FWIW, the thing that is IME absolutely incompatible with bisection
is CONFIG_GCC_PLUGIN_RANDSTRUCT. It can affect frequencies badly
enough, even in the cases when the bug isn't directly dependent
upon that thing.
I suspect that nonsense bisects spewed by CI bots lately (bisect on
x86 oops ending up at commit limited to arch/parisc, etc.) are at
least partially due to that kind of garbage...
On Sun, Dec 8, 2019 at 6:52 PM Al Viro <[email protected]> wrote:
>
> FWIW, the thing that is IME absolutely incompatible with bisection
> is CONFIG_GCC_PLUGIN_RANDSTRUCT. It can affect frequencies badly
> enough, even in the cases when the bug isn't directly dependent
> upon that thing.
It will easily affect timing in major ways, yes.

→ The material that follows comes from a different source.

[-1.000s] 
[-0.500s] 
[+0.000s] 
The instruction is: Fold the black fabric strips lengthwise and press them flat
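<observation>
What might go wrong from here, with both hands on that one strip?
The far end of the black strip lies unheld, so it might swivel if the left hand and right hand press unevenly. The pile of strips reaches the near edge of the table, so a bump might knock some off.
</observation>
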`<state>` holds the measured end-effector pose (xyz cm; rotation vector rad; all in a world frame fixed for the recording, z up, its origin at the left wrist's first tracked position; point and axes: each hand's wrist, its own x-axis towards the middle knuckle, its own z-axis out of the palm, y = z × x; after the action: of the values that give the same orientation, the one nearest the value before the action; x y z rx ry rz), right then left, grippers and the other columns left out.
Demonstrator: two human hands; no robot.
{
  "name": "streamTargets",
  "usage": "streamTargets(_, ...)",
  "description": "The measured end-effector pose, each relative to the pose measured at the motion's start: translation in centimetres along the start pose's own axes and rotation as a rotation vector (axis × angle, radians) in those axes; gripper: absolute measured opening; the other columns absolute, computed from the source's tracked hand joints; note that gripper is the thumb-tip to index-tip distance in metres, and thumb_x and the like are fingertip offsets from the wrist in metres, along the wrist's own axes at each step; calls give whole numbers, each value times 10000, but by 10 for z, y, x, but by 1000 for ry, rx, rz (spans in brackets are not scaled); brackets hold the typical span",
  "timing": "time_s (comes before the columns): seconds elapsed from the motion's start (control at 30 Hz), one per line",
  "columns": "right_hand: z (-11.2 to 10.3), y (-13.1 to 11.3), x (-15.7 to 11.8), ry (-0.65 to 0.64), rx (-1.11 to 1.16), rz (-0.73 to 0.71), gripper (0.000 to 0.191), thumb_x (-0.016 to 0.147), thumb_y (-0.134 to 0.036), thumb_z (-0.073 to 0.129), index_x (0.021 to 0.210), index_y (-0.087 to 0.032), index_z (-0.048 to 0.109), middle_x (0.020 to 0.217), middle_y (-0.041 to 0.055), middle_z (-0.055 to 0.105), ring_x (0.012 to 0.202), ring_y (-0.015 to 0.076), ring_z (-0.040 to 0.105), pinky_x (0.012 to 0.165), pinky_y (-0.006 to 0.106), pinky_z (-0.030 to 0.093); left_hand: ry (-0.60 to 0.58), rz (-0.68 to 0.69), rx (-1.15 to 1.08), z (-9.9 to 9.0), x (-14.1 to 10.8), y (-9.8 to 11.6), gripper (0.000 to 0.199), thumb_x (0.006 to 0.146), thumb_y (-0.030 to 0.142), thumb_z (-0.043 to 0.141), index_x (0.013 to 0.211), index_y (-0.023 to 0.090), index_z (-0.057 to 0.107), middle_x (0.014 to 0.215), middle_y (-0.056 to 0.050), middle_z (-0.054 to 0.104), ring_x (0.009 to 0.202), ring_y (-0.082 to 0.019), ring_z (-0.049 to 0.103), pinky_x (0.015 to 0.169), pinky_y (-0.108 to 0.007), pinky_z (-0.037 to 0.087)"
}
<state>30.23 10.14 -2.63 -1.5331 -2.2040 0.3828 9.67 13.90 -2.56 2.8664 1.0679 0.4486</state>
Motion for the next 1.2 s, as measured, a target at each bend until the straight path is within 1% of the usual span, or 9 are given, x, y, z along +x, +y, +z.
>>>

You're right that at least the CI bots might want to disable it for
bisecting. Or force a particular seed for RANDSTRUCT - I seem to
recall that there was some way to make it be at least repeatable for
any particular structure.
Linus
On Sun, Dec 8, 2019 at 7:10 PM Linus Torvalds
<[email protected]> wrote:
>
> You're right that at least the CI bots might want to disable it for
> bisecting. Or force a particular seed for RANDSTRUCT - I seem to
> recall that there was some way to make it be at least repeatable for
> any particular structure.
Yeah, if you build in the same directory and don't do a "distclean" or
"git clean -dqfx", the seed remains in
scripts/gcc-plgins/randomize_layout_seed.h across builds, and the
result then _should_ be repeatable.
But yes, it's the kind of noise that is likely not worth fighting for
bisection (or any random bug hunting) at all, and turning off
RANDSTRUCT is probably the right thing to do.

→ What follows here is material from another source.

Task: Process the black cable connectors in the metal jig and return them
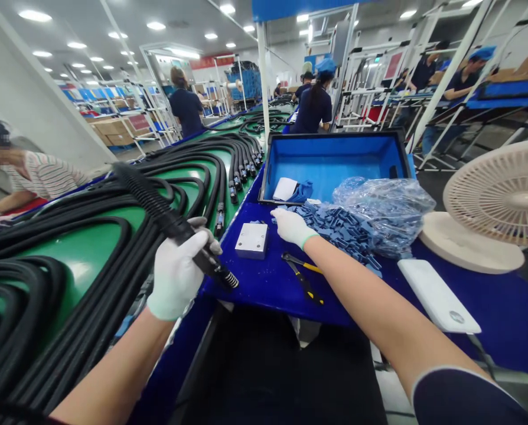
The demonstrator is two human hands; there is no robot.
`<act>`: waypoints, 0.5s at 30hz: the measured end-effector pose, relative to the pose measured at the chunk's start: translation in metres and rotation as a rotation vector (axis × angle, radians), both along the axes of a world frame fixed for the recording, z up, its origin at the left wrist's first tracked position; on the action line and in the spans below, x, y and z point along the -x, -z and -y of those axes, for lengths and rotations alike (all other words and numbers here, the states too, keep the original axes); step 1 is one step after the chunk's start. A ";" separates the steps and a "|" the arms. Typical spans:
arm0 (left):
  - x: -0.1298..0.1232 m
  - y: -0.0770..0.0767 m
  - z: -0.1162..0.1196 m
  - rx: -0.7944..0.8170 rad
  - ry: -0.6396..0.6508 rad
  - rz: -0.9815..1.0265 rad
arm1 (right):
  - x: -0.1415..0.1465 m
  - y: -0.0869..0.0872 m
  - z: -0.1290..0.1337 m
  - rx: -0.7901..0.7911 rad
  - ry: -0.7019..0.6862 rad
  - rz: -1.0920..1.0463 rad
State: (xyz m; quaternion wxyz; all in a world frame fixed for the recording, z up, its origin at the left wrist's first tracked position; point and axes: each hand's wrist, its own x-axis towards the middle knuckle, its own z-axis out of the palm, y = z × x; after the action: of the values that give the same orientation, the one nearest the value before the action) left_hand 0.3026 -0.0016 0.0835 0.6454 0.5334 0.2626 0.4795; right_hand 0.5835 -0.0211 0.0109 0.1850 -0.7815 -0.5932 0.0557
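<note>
My left hand [178, 265], in a white glove, is closed around a black corrugated hose [153, 200] near its end. The hose slants down to the right, and its end fitting [222, 274], with a metal spring-like tip, hangs over the near edge of the blue table. My right hand [293, 227], also gloved, is at the left edge of a pile of small blue plastic pieces [335, 227]. Its fingertips are pinched together; what they hold, if anything, is too small to make out. A metal block [251, 239] lies between the hands, with yellow-and-black pliers [303, 277] nearer me.
A blue bin [330, 156] stands behind the pile, beside a clear plastic bag [383, 206]. At right are a beige fan [507, 200] and a white oblong device [439, 295]. Many black hoses [91, 283] cover the green conveyor [80, 268] at left. Several people work nearby.
</note>
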 end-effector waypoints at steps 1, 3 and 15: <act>-0.009 -0.005 -0.006 -0.067 -0.002 -0.018 | -0.004 0.003 -0.010 0.022 0.009 0.000; -0.030 -0.011 -0.022 -0.192 -0.021 -0.040 | -0.007 0.010 -0.021 0.051 0.034 0.020; -0.103 0.027 -0.089 -0.349 -0.028 -0.145 | -0.022 0.031 -0.008 -0.154 -0.037 -0.149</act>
State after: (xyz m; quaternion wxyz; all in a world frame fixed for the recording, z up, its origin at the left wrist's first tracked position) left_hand 0.4055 0.0874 0.0563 0.5157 0.6666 0.2288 0.4872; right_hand 0.6051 -0.0128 -0.0205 0.2869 -0.7475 -0.5948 0.0715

But I don't think Arthur had RANDSTRUCT enabled, so that should be fine.
Linus
On Sun, Dec 8, 2019 at 8:23 PM Linus Torvalds
<[email protected]> wrote:
>
> On Sun, Dec 8, 2019 at 5:49 PM Arthur Marsh
> <[email protected]> wrote:
> >
> > This still happens with 5.5.0-rc1:
>
> Does it happen 100% of the time?
I can reproduce it (although it was a little more difficult since WiFi doesn't
work on RC1 on some of my hardware - due to the 802.11 driver regression oops.
I was able to reproduce it to Samba localhost).

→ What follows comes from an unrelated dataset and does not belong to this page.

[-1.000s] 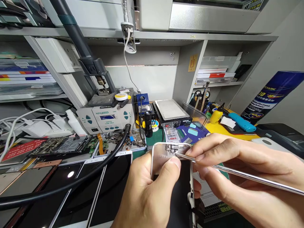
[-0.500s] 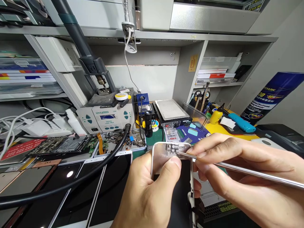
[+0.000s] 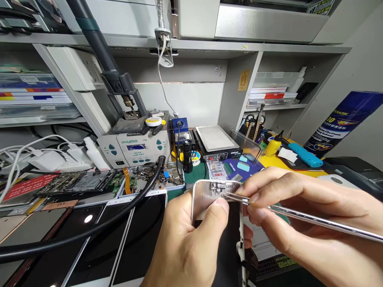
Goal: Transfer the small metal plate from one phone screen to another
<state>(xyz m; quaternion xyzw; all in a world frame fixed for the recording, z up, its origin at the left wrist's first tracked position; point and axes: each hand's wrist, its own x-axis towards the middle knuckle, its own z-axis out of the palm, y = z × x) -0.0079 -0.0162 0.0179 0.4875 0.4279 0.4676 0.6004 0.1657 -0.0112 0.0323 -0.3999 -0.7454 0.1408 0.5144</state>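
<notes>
– One white-edged phone panel [image 3: 231, 243]: which way does it point?
– Long axis near to far, top end away from the wearer, in the left hand [image 3: 188, 239].
– That grip?
– Clamped on the panel, thumb across its front, fingertips round the right edge.
– The right hand [image 3: 302, 199]?
– Pinching a slim metal tool [image 3: 314, 219], slanted leftward, its tip at the panel's top end.
– Beyond?
– A grey soldering station [image 3: 136, 153].
</notes>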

> Your bisection result looks pretty nonsensical - not that it's
> impossible (anything is possible), but it really doesn't look very
> likely. Which makes me think maybe it's slightly timing-sensitive or
> something?
The bisection result is implausible. I just did some experiments and
it looks far more likely is that it is related to commit
72e73c78c446e ("cifs: close the shared root handle on tree disconnect")
so added Ronnie to the cc. That patch added a call (at unmount time)
to close_shroot.
The idea of that patch made sense - although tree disconnect (and then
logoff of the session)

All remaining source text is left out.